Exercise description: Every line that holds the word "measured" needs to be copied from the data below.

Input material:
▬▬▬▬▬▬

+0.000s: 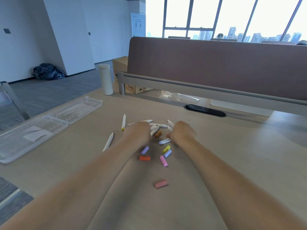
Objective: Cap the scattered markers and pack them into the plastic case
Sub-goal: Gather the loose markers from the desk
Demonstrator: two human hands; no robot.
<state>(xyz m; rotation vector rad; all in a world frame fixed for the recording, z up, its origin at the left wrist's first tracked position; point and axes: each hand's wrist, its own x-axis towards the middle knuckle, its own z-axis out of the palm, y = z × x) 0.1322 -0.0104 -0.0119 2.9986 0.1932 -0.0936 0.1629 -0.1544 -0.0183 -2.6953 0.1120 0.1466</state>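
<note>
Both my hands are down in the marker pile, sorting pens from caps.

Far left on the surface (pixel 216 163) the clear plastic case (pixel 41 130) lies open and holds no markers; I judge packing has not begun. Next come two stray uncapped markers, one (pixel 108 141) nearer me and one (pixel 123 122) farther off. My left hand (pixel 138 133) is curled knuckles-up over the marker pile (pixel 157 127); whether it grips anything I cannot tell. My right hand (pixel 181 132) is likewise curled, fingers pinched near a white marker (pixel 164 141), its hold unclear. Loose caps lie between my forearms: purple (pixel 144 150), orange (pixel 144 158), yellow (pixel 166 148), pink (pixel 163 161), with a reddish one (pixel 160 183) nearest me. Next I must match a cap to a pen. A white bottle (pixel 106 79) stands behind, well clear.
</note>
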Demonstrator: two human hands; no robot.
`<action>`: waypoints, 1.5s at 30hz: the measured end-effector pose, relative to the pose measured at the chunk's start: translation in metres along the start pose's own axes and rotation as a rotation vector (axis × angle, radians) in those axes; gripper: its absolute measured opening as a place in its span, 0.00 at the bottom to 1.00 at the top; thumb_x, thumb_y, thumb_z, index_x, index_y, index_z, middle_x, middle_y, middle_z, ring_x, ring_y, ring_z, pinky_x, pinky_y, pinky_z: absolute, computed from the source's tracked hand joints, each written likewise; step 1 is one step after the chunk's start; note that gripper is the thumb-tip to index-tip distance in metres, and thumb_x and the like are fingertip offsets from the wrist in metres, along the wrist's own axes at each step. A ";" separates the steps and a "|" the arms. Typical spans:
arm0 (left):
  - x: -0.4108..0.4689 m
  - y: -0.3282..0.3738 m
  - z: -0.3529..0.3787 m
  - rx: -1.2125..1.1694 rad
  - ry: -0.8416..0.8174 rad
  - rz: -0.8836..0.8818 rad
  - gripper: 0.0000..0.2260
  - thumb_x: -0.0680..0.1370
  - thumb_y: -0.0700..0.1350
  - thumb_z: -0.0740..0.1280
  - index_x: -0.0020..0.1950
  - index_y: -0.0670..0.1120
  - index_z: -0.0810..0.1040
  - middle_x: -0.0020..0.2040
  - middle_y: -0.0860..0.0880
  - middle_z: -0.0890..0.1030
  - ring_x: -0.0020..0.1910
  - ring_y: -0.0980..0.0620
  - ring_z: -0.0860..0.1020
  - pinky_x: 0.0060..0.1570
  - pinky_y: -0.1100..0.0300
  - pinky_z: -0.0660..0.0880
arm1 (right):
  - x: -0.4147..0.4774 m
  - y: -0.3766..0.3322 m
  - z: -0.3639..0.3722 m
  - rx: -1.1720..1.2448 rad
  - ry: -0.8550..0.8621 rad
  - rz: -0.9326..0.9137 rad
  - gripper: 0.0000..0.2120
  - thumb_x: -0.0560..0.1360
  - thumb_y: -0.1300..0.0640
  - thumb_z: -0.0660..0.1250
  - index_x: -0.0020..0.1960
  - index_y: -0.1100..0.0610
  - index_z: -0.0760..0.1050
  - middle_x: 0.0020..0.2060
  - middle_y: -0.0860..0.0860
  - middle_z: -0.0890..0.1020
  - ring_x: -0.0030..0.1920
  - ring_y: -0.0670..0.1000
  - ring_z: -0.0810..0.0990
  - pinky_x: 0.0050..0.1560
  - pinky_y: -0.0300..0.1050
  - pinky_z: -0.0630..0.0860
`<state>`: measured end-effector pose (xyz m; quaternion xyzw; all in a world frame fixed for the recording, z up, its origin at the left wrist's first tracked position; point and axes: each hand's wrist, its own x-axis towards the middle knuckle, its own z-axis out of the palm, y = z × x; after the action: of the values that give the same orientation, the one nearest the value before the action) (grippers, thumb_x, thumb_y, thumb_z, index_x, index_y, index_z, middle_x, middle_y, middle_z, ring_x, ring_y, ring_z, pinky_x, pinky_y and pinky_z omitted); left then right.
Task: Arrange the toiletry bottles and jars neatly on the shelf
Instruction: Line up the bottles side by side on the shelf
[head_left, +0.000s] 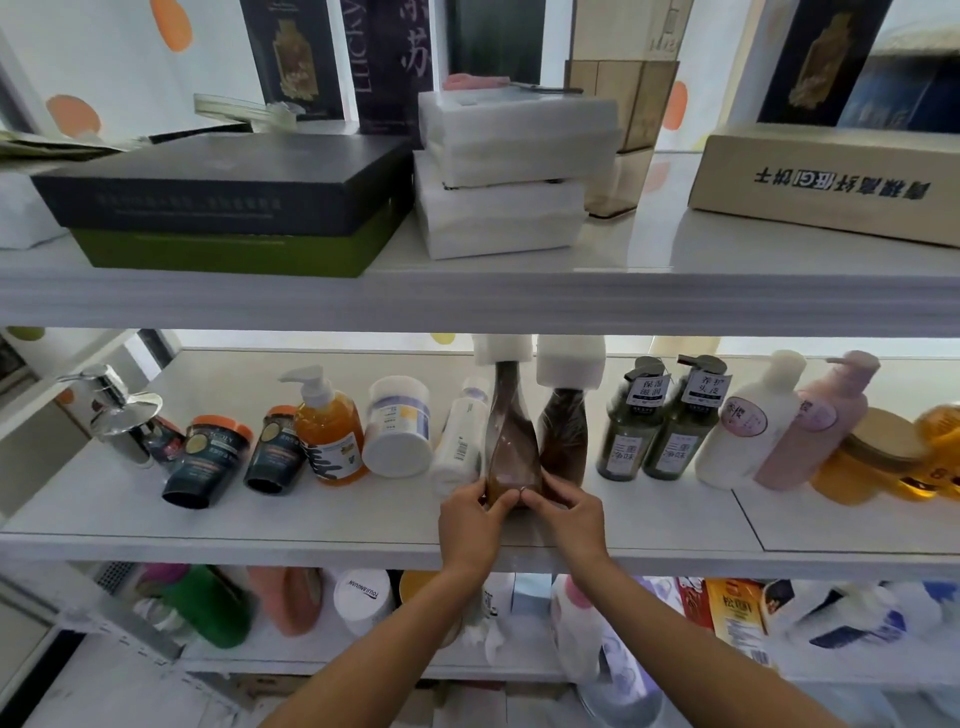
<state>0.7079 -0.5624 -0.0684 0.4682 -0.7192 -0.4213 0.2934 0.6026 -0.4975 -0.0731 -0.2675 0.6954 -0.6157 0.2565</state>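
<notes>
A row of toiletries stands on the middle shelf (363, 525). At its centre is a tall brown bottle with a white cap (511, 441); my left hand (470, 519) and my right hand (569, 514) both grip its base. A second brown bottle (563, 431) stands right behind it to the right. Left of them are a white tube (460, 441), a white jar (397, 426), an orange pump bottle (330, 431) and two dark jars with orange lids (208, 460). To the right stand two green pump bottles (654, 431), a white bottle (748, 426) and a pink bottle (815, 431).
Amber jars (883, 457) sit at the far right, a chrome dispenser (117, 410) at the far left. The upper shelf (467, 296) holds a dark box on a green box, white foam blocks and a cardboard box. The lower shelf holds more bottles and packets.
</notes>
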 end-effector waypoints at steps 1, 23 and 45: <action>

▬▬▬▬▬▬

Response:
`<action>`: waypoints, 1.5s at 30hz: the measured end-effector pose, relative to the pose measured at the chunk's start: translation in metres along the start pose's own axes and rotation as a rotation vector (axis × angle, radians) in those axes; gripper: its absolute measured opening as a place in its span, 0.00 at the bottom to 1.00 at the top; thumb_x, thumb_y, thumb_z, index_x, index_y, index_z, middle_x, middle_y, middle_z, ring_x, ring_y, ring_z, pinky_x, pinky_y, pinky_z: absolute, computed from the source's tracked hand joints, each written likewise; step 1 is one step after the chunk's start; note that gripper is the thumb-tip to index-tip distance in metres, and thumb_x and the like are fingertip offsets from the wrist in metres, along the wrist's own axes at each step. A ";" separates the steps and a "|" the arms. Typical spans:
`<state>`: measured end-effector pose (xyz m; quaternion xyzw; all in a world frame fixed for the recording, z up, its origin at the left wrist's first tracked position; point and axes: each hand's wrist, its own x-axis towards the middle knuckle, its own z-axis out of the palm, y = z × x; after the action: of the values that give the same orientation, the one nearest the value before the action) (grippers, thumb_x, thumb_y, thumb_z, index_x, index_y, index_z, middle_x, middle_y, middle_z, ring_x, ring_y, ring_z, pinky_x, pinky_y and pinky_z omitted); left then right.

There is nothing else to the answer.